> _EXERCISE DIRECTIONS_
Please copy the records exactly as they appear, with all pictures left out.

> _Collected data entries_
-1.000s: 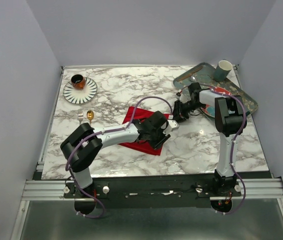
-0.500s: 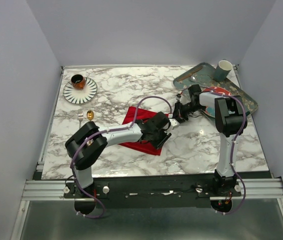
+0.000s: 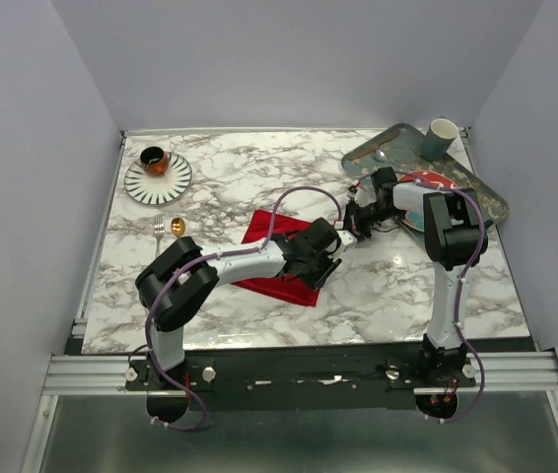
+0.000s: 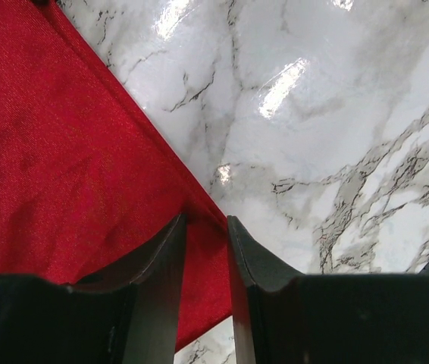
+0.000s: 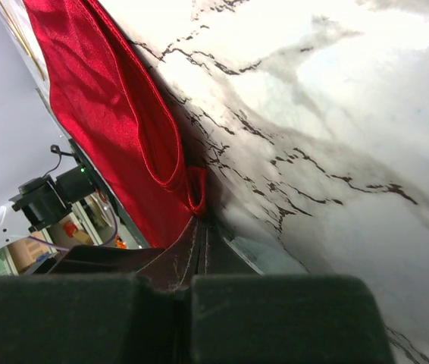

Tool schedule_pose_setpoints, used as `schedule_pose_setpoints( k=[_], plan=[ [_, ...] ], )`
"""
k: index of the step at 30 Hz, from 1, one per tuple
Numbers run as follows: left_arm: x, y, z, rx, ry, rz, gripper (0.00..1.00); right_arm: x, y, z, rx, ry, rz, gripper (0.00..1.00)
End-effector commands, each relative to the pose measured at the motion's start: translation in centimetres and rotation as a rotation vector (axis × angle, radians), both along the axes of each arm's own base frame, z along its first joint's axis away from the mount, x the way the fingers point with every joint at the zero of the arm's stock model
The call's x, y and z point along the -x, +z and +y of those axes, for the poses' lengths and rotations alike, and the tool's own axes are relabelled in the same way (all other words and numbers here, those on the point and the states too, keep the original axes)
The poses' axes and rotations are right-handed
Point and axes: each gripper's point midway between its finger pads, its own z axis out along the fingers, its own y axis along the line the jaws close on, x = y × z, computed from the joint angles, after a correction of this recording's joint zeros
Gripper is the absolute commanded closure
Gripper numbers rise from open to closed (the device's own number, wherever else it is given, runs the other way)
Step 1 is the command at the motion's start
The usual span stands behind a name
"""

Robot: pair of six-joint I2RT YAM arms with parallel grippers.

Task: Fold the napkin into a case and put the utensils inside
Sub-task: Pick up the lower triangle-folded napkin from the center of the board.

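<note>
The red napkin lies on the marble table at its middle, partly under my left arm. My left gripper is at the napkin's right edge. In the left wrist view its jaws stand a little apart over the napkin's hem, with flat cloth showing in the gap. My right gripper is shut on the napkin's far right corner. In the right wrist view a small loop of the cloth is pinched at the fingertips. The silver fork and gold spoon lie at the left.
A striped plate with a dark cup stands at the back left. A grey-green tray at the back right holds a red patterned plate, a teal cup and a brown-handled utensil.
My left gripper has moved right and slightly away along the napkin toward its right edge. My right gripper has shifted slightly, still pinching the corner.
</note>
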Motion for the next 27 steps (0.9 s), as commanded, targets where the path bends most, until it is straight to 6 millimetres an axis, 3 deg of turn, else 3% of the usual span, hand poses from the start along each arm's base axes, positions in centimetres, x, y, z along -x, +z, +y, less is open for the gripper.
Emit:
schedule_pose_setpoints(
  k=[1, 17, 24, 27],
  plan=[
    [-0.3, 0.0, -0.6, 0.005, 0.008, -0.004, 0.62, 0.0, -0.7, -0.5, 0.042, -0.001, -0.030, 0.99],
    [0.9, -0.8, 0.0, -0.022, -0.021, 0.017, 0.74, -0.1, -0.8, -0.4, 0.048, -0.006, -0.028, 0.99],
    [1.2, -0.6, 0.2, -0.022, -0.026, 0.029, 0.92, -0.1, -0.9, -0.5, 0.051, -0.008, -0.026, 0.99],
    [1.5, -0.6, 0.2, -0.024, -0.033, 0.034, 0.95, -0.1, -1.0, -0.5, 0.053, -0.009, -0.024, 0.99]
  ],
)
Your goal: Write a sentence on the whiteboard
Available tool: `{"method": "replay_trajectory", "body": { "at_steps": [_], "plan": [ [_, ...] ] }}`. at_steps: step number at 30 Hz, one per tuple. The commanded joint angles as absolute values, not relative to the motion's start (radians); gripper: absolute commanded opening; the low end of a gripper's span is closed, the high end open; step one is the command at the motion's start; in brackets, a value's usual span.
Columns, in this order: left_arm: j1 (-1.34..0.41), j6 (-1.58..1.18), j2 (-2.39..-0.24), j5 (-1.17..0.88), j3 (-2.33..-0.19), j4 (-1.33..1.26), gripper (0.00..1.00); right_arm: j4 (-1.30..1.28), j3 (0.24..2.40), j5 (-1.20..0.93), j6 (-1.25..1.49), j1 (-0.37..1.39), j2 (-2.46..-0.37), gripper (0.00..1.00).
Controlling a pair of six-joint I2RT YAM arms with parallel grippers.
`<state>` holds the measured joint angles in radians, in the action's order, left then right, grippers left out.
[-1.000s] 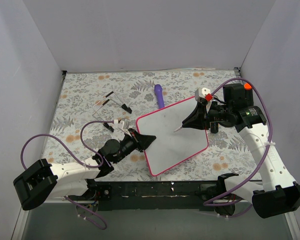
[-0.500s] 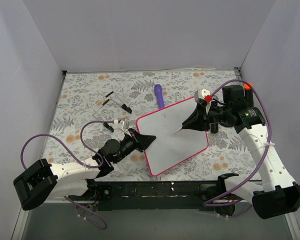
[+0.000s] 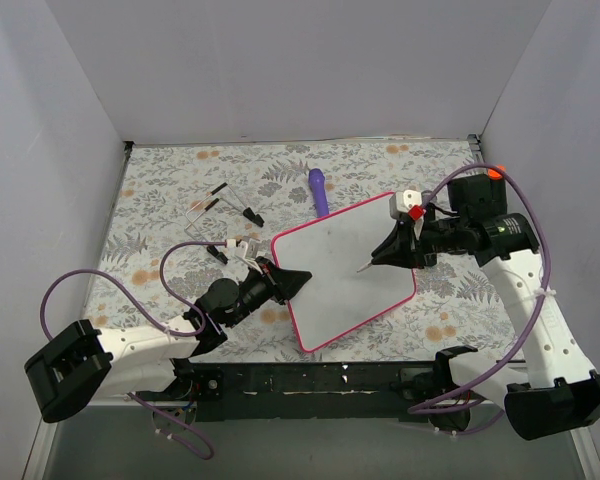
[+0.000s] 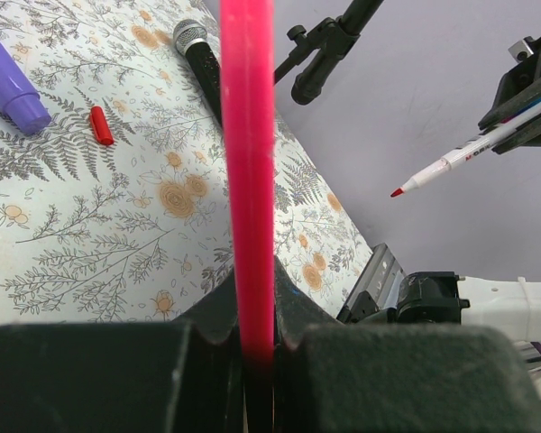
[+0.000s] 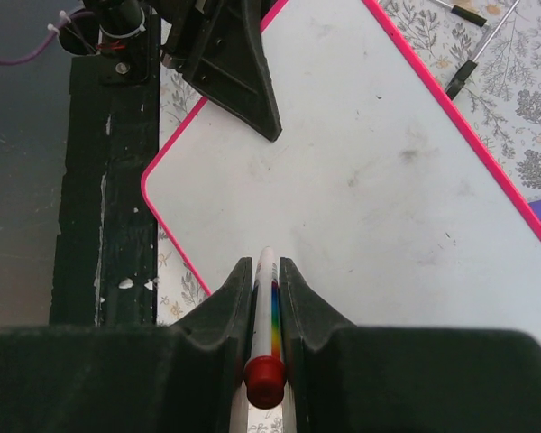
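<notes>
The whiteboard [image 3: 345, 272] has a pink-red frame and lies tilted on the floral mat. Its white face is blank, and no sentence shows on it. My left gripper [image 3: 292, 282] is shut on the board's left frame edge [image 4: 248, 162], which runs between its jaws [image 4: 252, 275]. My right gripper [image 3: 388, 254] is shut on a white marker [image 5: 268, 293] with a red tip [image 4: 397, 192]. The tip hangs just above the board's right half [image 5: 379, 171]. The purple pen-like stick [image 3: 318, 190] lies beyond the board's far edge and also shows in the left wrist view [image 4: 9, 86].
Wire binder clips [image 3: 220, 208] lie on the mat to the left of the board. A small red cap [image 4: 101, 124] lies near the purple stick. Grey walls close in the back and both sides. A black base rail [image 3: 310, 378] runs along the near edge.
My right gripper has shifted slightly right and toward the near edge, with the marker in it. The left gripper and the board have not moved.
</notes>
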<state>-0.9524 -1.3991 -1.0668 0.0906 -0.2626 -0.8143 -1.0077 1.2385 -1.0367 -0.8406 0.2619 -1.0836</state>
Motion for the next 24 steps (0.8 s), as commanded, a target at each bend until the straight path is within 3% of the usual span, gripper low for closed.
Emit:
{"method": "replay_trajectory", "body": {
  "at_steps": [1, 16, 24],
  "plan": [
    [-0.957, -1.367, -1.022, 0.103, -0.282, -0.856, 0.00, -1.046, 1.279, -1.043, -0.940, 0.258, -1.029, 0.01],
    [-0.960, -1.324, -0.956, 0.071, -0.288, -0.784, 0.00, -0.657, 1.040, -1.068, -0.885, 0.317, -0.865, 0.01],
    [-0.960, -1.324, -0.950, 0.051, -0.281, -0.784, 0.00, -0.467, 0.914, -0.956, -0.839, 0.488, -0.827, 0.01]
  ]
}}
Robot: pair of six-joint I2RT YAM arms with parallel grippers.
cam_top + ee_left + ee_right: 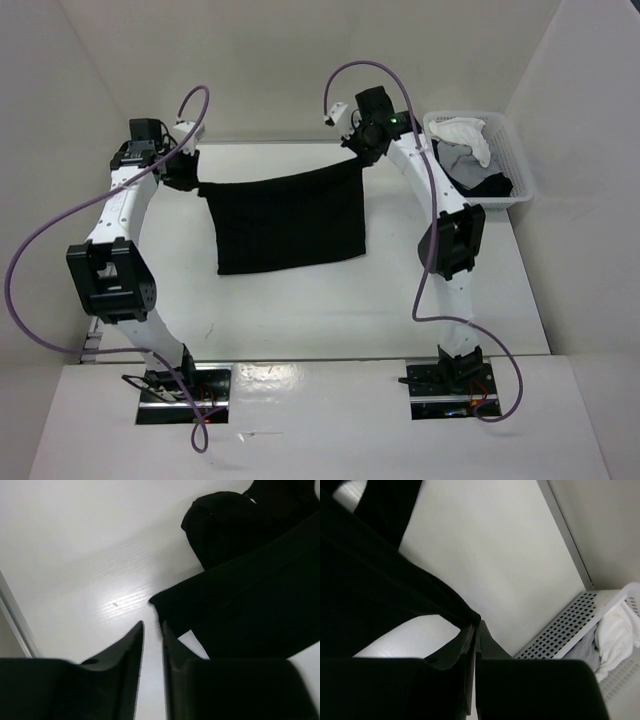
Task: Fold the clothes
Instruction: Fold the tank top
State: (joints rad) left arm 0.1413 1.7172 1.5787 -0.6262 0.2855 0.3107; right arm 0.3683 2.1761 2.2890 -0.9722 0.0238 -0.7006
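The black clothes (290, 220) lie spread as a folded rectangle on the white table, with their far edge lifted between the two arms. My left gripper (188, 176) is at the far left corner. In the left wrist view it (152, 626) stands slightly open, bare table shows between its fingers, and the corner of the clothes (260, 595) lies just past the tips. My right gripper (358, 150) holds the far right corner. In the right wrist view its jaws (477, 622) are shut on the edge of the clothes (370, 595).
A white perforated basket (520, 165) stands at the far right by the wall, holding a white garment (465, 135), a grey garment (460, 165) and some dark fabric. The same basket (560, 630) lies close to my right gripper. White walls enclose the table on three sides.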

> _SOLVED EXERCISE_
-1.000s: 
-0.500s: 
+0.000s: 
+0.000s: 
+0.000s: 

Tool schedule_pose_setpoints, used as `schedule_pose_setpoints( k=[_], plan=[ [_, ...] ], )`
"""
k: index of the step at 30 Hz, from 1, one per tuple
Numbers run as follows: left_arm: x, y, z, rx, ry, rz, gripper (0.00..1.00); right_arm: x, y, z, rx, ry, rz, gripper (0.00..1.00)
End-effector commands, each relative to the pose measured at the motion's start: translation in centimetres and rotation as a rotation vector (axis × angle, radians), both along the axes of each arm's own base frame, z along its first joint's axis away from the mount, x the way the fingers point with every joint at the zero of the arm's stock model
The call's x, y and z point along the -x, +z and +y of those axes, for the poses' lengths and rotations alike, and the tool's own axes are relabelled in the same way (all other words and numbers here, those on the point and the states too, keep the original axes)
The poses' axes and rotations are right-handed
Point and axes: each gripper's point midway between its finger pads, its own z axis out along the fingers, its own y axis along the line the jaws close on, x = y × z, computed from the joint angles, after a correction of this recording's joint zeros
Gripper is the absolute commanded closure
Gripper numbers rise from open to closed (the device's own number, wherever else it is given, runs the other way)
Step 1 is the command at the motion's start
The usual span stands behind a name
"""

Robot: pair of six-joint I2RT YAM arms with parallel grippers.

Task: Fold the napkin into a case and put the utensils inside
Sub-task: Pick up the lower triangle-folded napkin from the center of the board.

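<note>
The red napkin lies on the marble table at its middle, partly under my left arm. My left gripper is at the napkin's right edge. In the left wrist view its jaws stand a little apart over the napkin's hem, with flat cloth showing in the gap. My right gripper is shut on the napkin's far right corner. In the right wrist view a small loop of the cloth is pinched at the fingertips. The silver fork and gold spoon lie at the left.
A striped plate with a dark cup stands at the back left. A grey-green tray at the back right holds a red patterned plate, a teal cup and a brown-handled utensil.
My left gripper has moved right and slightly away along the napkin toward its right edge. My right gripper has shifted slightly, still pinching the corner.
</note>
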Motion for the next 27 steps (0.9 s), as commanded, targets where the path bends most, until it is straight to 6 millimetres an axis, 3 deg of turn, else 3% of the usual span, hand poses from the start along each arm's base axes, positions in centimetres, x, y, z along -x, +z, +y, less is open for the gripper.
Emit:
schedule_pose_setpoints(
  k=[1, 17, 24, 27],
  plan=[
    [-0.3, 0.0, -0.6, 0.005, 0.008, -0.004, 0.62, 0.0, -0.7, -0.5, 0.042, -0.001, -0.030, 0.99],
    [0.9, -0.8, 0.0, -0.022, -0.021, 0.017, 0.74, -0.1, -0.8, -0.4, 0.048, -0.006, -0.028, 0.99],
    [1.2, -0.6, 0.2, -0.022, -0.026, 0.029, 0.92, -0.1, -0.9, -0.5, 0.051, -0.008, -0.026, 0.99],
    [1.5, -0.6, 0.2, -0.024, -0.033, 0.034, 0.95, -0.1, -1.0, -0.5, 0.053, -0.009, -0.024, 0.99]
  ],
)
Your goal: Write a sentence on the whiteboard
Available tool: `{"method": "replay_trajectory", "body": { "at_steps": [_], "plan": [ [_, ...] ] }}`. at_steps: step number at 30 Hz, one per tuple. The commanded joint angles as absolute values, not relative to the motion's start (radians); gripper: absolute commanded opening; the low end of a gripper's span is closed, the high end open; step one is the command at the motion's start; in brackets, a value's usual span.
Columns, in this order: left_arm: j1 (-1.34..0.41), j6 (-1.58..1.18), j2 (-2.39..-0.24), j5 (-1.17..0.88), j3 (-2.33..-0.19), j4 (-1.33..1.26), gripper (0.00..1.00); right_arm: j4 (-1.30..1.28), j3 (0.24..2.40), j5 (-1.20..0.93), j6 (-1.25..1.49), j1 (-0.37..1.39), j2 (-2.46..-0.37), gripper (0.00..1.00).
Controlling a pair of six-joint I2RT YAM arms with parallel grippers.
`<state>` holds the measured joint angles in radians, in the action's order, left then right, grippers left out.
[-1.000s] 
[-0.500s] 
[+0.000s] 
[+0.000s] 
[+0.000s] 
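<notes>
The whiteboard [image 3: 345, 272] has a pink-red frame and lies tilted on the floral mat. Its white face is blank, and no sentence shows on it. My left gripper [image 3: 292, 282] is shut on the board's left frame edge [image 4: 248, 162], which runs between its jaws [image 4: 252, 275]. My right gripper [image 3: 388, 254] is shut on a white marker [image 5: 268, 293] with a red tip [image 4: 397, 192]. The tip hangs just above the board's right half [image 5: 379, 171]. The purple pen-like stick [image 3: 318, 190] lies beyond the board's far edge and also shows in the left wrist view [image 4: 9, 86].
Wire binder clips [image 3: 220, 208] lie on the mat to the left of the board. A small red cap [image 4: 101, 124] lies near the purple stick. Grey walls close in the back and both sides. A black base rail [image 3: 310, 378] runs along the near edge.
My right gripper has shifted slightly right and toward the near edge, with the marker in it. The left gripper and the board have not moved.
</notes>
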<state>-0.9524 -1.3991 -1.0668 0.0906 -0.2626 -0.8143 -1.0077 1.2385 -1.0367 -0.8406 0.2619 -1.0836</state>
Motion for the next 24 steps (0.8 s), as commanded, a target at each bend until the straight path is within 3% of the usual span, gripper low for closed.
Emit:
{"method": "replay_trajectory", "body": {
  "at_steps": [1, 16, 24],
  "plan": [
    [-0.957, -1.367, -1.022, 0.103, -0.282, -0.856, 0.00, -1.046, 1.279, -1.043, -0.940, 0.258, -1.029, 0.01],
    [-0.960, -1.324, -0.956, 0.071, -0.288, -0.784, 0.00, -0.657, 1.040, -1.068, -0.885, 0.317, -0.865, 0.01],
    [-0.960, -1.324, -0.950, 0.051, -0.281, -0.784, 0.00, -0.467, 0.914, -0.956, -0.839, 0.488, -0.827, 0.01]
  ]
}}
Robot: pair of six-joint I2RT YAM arms with parallel grippers.
cam_top + ee_left + ee_right: 
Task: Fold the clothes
Instruction: Fold the tank top
State: (joints rad) left arm 0.1413 1.7172 1.5787 -0.6262 0.2855 0.3107; right arm 0.3683 2.1761 2.2890 -0.9722 0.0238 -0.7006
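The black clothes (290, 220) lie spread as a folded rectangle on the white table, with their far edge lifted between the two arms. My left gripper (188, 176) is at the far left corner. In the left wrist view it (152, 626) stands slightly open, bare table shows between its fingers, and the corner of the clothes (260, 595) lies just past the tips. My right gripper (358, 150) holds the far right corner. In the right wrist view its jaws (477, 622) are shut on the edge of the clothes (370, 595).
A white perforated basket (520, 165) stands at the far right by the wall, holding a white garment (465, 135), a grey garment (460, 165) and some dark fabric. The same basket (560, 630) lies close to my right gripper. White walls enclose the table on three sides.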

The exercise has been answered in full.